Ponderings on Itinerancy and Appointability July 10, 2015

© Scott Collis | Dreamstime Stock Photos
© Scott Collis | Dreamstime Stock Photos

I originally wrote this a number of years ago, but with the recent post by blogger John Murdock, I decided to post it again. Murdock writes eloquently of the problems smaller churches face with the frequent rotation of clergy. Here’s the situation from the point of view of a pastor (now retired).

One of the reasons I chose United Methodism as my place of service is the connectional system. I think such a system ultimately reflects more health and has more opportunity to be fully transformational than stand-alone isolated churches.

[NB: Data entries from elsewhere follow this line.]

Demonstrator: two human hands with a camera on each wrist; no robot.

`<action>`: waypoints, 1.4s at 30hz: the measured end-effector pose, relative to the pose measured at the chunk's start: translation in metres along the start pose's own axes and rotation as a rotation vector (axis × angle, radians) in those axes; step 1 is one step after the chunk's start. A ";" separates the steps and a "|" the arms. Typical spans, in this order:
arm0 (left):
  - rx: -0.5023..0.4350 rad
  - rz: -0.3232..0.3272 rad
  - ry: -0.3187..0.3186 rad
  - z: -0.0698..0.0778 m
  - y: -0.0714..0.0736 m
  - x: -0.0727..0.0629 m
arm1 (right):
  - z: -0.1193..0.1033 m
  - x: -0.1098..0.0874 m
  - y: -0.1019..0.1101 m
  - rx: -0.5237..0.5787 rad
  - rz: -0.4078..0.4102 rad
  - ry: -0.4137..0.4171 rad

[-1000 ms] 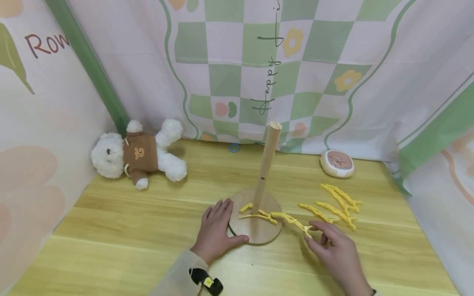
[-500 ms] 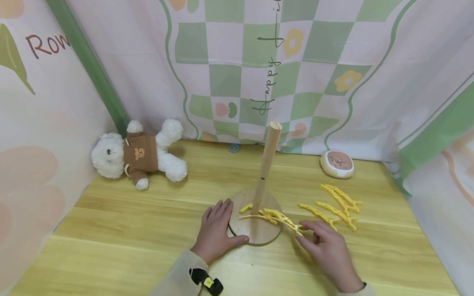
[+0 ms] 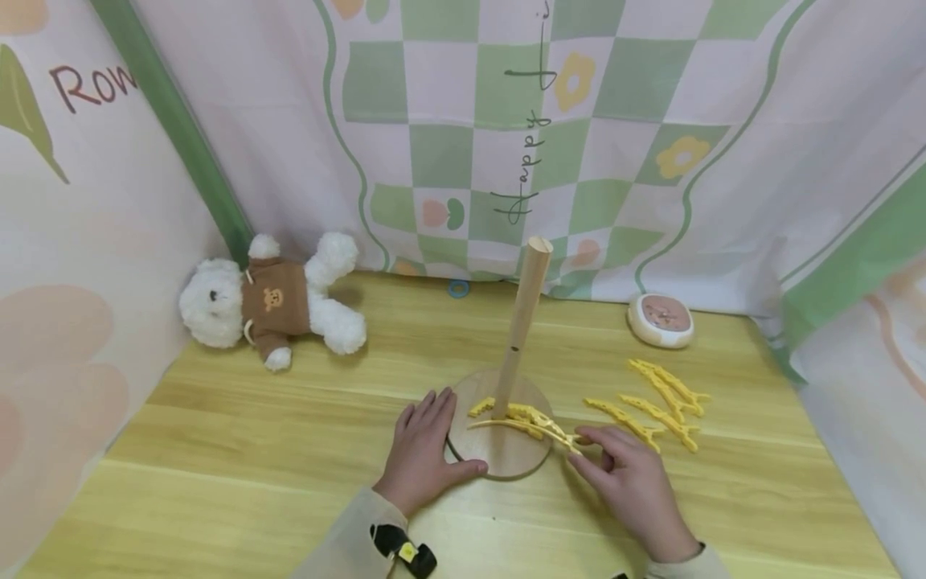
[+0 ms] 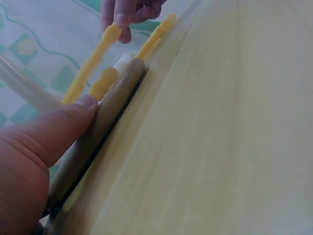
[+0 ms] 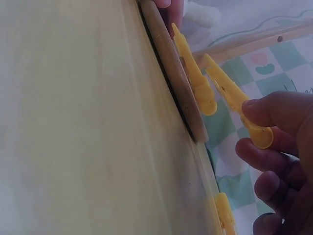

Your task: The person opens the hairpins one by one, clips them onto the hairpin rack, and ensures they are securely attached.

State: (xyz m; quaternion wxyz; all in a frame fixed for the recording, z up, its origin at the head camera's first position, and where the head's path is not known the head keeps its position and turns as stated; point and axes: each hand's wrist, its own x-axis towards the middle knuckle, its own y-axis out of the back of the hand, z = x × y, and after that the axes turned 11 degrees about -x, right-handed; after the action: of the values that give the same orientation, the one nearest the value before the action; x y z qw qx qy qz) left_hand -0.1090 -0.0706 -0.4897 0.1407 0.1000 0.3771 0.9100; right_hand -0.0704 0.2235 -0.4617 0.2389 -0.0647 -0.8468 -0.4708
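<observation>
A round wooden base (image 3: 506, 462) with an upright wooden post (image 3: 524, 314) stands mid-table. My left hand (image 3: 427, 454) rests on its left edge, fingers straight and thumb spread along the front rim. One yellow hair clip (image 5: 199, 85) lies on the base, partly behind the post in the head view. My right hand (image 3: 629, 482) pinches the forked end of another yellow hair clip (image 5: 230, 93) between thumb and fingers. This clip points left over the base, overlapping the lying one in the head view. In the right wrist view a gap shows between the two.
Several yellow hair clips (image 3: 658, 418) lie on the table (image 3: 217, 482) to the right. A white and pink rounded device (image 3: 661, 320) sits at the back right. At the back left lies a white plush toy (image 3: 278, 301) in a brown top. Near the curtain is a blue ring (image 3: 458, 289).
My right hand has moved left with its hair clip, bringing the clip's tip over the base close to the post. The left hand and base have stayed put.
</observation>
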 end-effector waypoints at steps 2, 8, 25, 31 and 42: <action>0.001 -0.001 0.001 0.000 0.000 0.000 | 0.000 0.001 0.000 -0.001 -0.011 -0.006; -0.001 -0.004 0.008 0.001 0.000 0.000 | -0.001 0.002 -0.002 -0.008 -0.021 -0.008; 0.000 -0.015 0.020 0.004 0.003 0.000 | -0.003 0.009 -0.009 -0.022 -0.037 0.008; -0.002 -0.023 0.022 0.005 0.003 0.001 | -0.004 0.012 -0.010 -0.020 -0.042 -0.009; 0.006 -0.020 0.019 0.003 0.003 0.001 | -0.006 0.014 -0.012 -0.004 -0.059 -0.032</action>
State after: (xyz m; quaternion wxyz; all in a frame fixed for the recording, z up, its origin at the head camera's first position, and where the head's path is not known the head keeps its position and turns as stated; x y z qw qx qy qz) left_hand -0.1096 -0.0701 -0.4850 0.1458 0.0879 0.3822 0.9083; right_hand -0.0848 0.2099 -0.4618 0.2112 -0.0477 -0.8510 -0.4784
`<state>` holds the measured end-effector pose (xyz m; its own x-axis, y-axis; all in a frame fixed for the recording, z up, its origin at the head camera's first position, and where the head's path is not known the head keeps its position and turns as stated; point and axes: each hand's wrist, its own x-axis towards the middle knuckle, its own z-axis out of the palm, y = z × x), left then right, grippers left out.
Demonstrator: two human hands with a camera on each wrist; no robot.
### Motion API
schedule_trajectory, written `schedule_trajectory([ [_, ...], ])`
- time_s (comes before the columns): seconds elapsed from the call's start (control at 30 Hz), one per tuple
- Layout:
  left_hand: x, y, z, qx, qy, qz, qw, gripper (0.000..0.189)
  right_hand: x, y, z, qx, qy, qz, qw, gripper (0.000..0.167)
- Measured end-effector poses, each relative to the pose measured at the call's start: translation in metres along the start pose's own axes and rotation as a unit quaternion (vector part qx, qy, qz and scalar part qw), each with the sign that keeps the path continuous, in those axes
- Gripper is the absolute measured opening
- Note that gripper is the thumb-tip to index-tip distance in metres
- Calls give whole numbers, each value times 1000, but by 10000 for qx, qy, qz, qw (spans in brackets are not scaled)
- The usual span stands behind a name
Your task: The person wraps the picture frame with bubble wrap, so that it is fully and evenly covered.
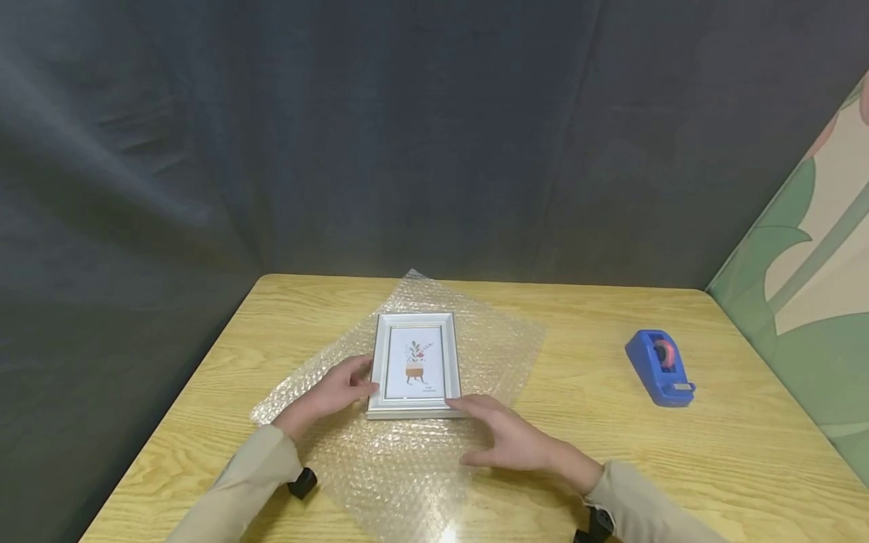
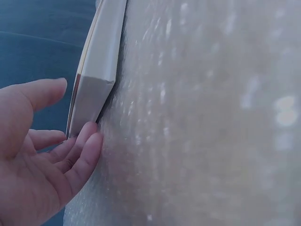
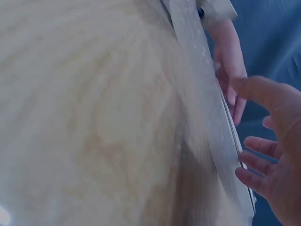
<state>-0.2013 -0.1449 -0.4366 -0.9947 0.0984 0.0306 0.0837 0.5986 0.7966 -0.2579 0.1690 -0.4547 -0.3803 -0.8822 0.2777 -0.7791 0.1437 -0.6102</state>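
**Silver picture frame (image 1: 451,362) face up on bubble wrap (image 1: 390,460)**

Nearest are 2 pale sleeves (image 1: 254,475), each with a small black device (image 1: 302,483) at the wrist. Just beyond, the clear wrap lies at an angle on the wood-grain table (image 1: 577,324), its surface catching the light.

The 2 hands stand apart, 1 at each side of the frame's lower half. The left hand (image 1: 342,388) has loosely bent fingers against the frame's left edge; whether its thumb touches too, I cannot tell. The right hand (image 1: 505,437) reaches its fingers to the lower right corner, thumb spread away over the wrap. Neither looks clamped on anything.

The frame sits toward the middle of the sheet, with a printed picture (image 1: 416,369) of a potted plant inside. The contact looks light — fingertips at the edges only — so a lift from here could let a corner slip and drop. Uneven pushing might turn the frame askew, and the wrap, apparently loose, could slide or crease under it.

Farther off to the right, well apart from the hands, stands a blue tape dispenser (image 1: 657,369). A dark curtain (image 1: 434,136) hangs behind, beside a leaf-patterned panel (image 1: 808,302).
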Motion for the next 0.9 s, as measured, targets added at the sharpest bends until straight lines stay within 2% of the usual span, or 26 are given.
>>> schedule_trajectory([
  [0.13, 6, 0, -3, 132, 79, 59, 9999, 60, -7, -13, 4, -232, -288, -277, 9989, 79],
  [0.27, 12, 0, -6, 189, 125, 43, 9997, 54, -11, -21, 8, -607, -581, -787, 9934, 79],
  [0.37, 15, 1, -8, 297, 212, 219, 9991, 49, -12, -24, 11, -790, -681, -1092, 9885, 75],
  [0.43, 17, 1, -9, 296, 239, 219, 9990, 50, -12, -25, 14, -857, -662, -1287, 9858, 67],
  [0.57, 21, -1, -8, 280, 235, -168, 9992, 52, -11, -26, 21, -803, -363, -1819, 9794, 42],
  [0.67, 22, -2, -8, 316, 263, -327, 9986, 49, -9, -27, 25, -652, 0, -2158, 9743, 23],
  [0.77, 23, -3, -7, 290, 287, -283, 9988, 46, -7, -28, 26, -465, 357, -2326, 9708, 13],
  [0.9, 25, -4, -4, 337, 290, -243, 9987, 45, -5, -35, 17, 17, 731, -2364, 9689, 10],
])
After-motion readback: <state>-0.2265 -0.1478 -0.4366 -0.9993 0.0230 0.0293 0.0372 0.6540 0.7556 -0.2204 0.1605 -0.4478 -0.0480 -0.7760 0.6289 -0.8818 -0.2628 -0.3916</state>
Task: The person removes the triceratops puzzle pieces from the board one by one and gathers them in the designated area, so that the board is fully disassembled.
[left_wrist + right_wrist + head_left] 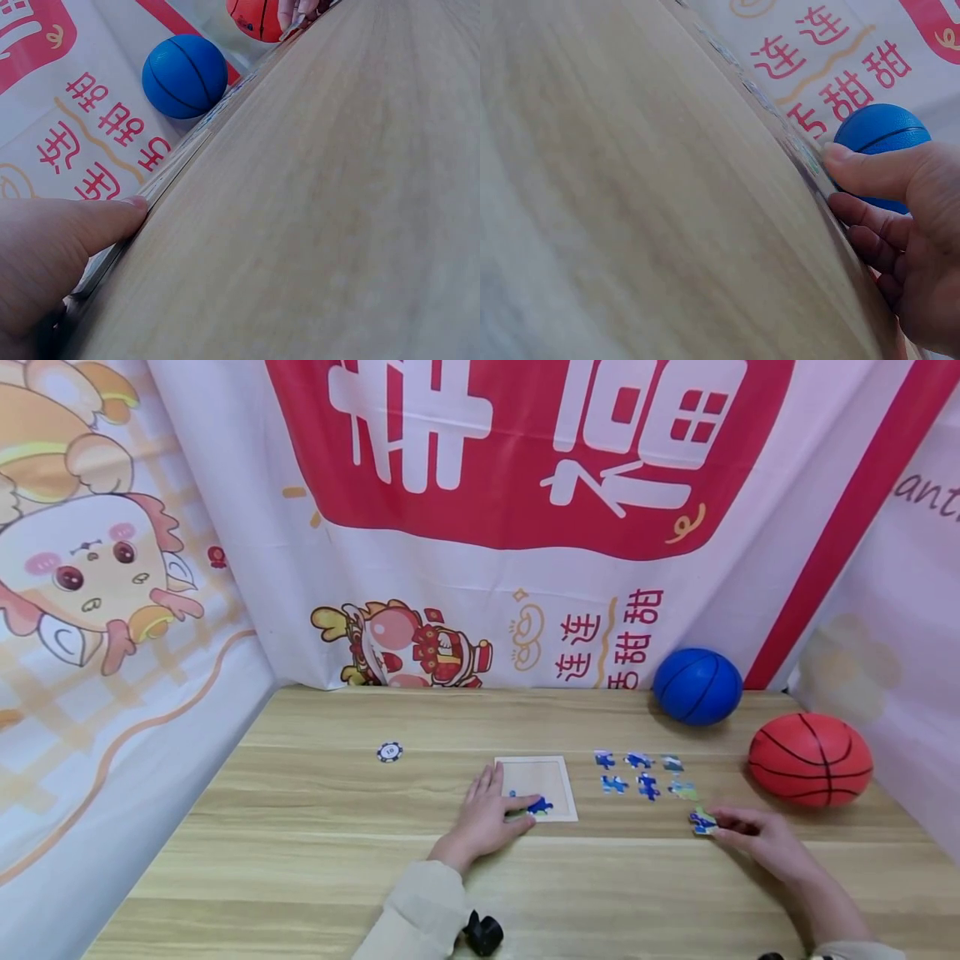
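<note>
In the head view, my left hand (pixel 487 821) rests on the left side of a shallow puzzle tray (pixel 572 814). Its thumb stretches over blue and green puzzle pieces (pixel 540 806) lying in the tray's lower part, and its other fingers lie along the left edge. The left wrist view shows the straight thumb (pixel 112 221) pressing down there. Farther right, my right hand (pixel 765 843) pinches a blue and green jigsaw piece (pixel 702 821) between thumb and fingers, close to the tabletop. In the right wrist view the hand largely hides that piece.
Several loose jigsaw pieces (pixel 647 787) lie in two rows between the tray and my right hand. A blue ball (pixel 697 687) and a red ball (pixel 811 760) stand at the back right. A round chip (pixel 390 752) lies left of the tray. Printed cloth (pixel 525 568) hangs behind the table.
</note>
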Tool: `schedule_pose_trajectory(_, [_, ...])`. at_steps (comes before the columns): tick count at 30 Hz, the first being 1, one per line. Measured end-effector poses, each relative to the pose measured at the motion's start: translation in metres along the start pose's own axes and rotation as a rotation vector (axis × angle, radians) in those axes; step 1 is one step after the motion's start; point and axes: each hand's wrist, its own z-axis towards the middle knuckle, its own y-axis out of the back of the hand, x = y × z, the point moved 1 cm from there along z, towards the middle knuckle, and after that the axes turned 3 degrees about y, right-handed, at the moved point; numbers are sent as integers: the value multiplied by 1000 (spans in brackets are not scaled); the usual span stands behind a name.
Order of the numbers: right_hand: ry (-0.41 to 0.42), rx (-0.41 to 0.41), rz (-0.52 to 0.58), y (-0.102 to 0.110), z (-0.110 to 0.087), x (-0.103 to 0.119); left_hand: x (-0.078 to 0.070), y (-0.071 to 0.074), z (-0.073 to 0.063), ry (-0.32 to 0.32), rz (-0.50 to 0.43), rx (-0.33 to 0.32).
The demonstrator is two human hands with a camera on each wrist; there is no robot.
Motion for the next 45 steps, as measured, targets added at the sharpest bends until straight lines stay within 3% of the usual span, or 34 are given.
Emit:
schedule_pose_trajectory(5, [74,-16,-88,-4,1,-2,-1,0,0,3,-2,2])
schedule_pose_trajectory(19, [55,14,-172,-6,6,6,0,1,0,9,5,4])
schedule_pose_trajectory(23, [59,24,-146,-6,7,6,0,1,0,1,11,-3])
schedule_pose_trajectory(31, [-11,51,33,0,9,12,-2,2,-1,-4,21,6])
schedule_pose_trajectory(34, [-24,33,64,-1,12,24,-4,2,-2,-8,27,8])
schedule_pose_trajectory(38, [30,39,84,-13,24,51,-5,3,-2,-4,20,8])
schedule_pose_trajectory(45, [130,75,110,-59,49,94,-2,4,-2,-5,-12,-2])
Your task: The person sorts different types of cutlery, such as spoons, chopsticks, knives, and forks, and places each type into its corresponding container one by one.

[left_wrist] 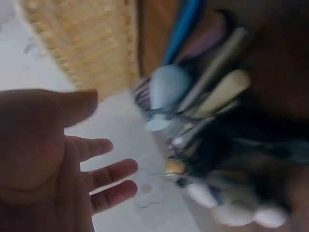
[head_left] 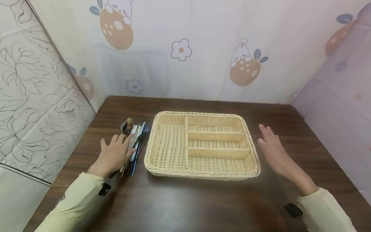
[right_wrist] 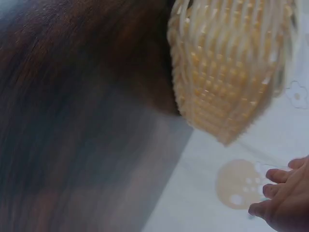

Just as I don’t think there can be a spiritually healthy Christian who refuses to interact with other Christians, no matter how challenging that can be, I also don’t think that churches can be spiritually healthy when they choose to disconnect from other Christian bodies and act fully independently.

I’ve been a part of the independent Bible church movement, and I know how easy it is for such a place to become cult-like and scarily ingrown.

There are those who have great power in this organization by virtue of position, salary, status and influence. This has the potential for great good, for good leadership must exercise holy power to actually lead and make important decisions.

But power, as most of us know, is also addicting. Once achieved, very difficult to give up.  And that is where I wonder if giving even more power to Bishops not only to make and fix appointments, but to able to deny someone an appointment for undefinable “ineffectiveness” reason has crossed the danger line.

Ideally, an itinerant clergy offers so much to so many.  At its best, congregations are given the right pastoral leadership for their particular time and place of ministry.  Messages are fresh, and the laity know that the church is ultimately theirs to love, nurture and grow, and not a personality cult of a particular clergy person.

At its worst, it is punitive, both for clergy and congregations, and extraordinarily unequal in its manifestations. Instead of a means of graceful service where needed, it becomes a career path. Reward appointments go to those who know the right people and can play the game well, but who are not necessarily the right person for that particular church or administrative ministry setting.

One question I’ve often pondered: what would happen if some of the clergy who have the proven gifts and graces to facilitate great growth in churches or have served with exceptional  competence in high-level administrative positions were to be appointed to small, struggling, entry-level pay and substandard-parsonage churches? Would they find it part of their connectional responsibility and receive the word of their moves with joy?

I firmly believe that most clergy with the high-status and high-pay appointments work very, very hard to serve the greater good of the Conference and for the kingdom of heaven. Most are not sitting back in isolated luxury, ignoring their responsibility to the connection. But they are also not going to be left out of the next round of appointments while the far more vulnerable ones, those who do serve the struggling churches, could easily get axed because they can’t show visible results.

I am just very, very concerned.  It’s too much power in the hands of too few. And it is increasing the distrust level that already exists among the clergy.  We are not modeling the gospel message here.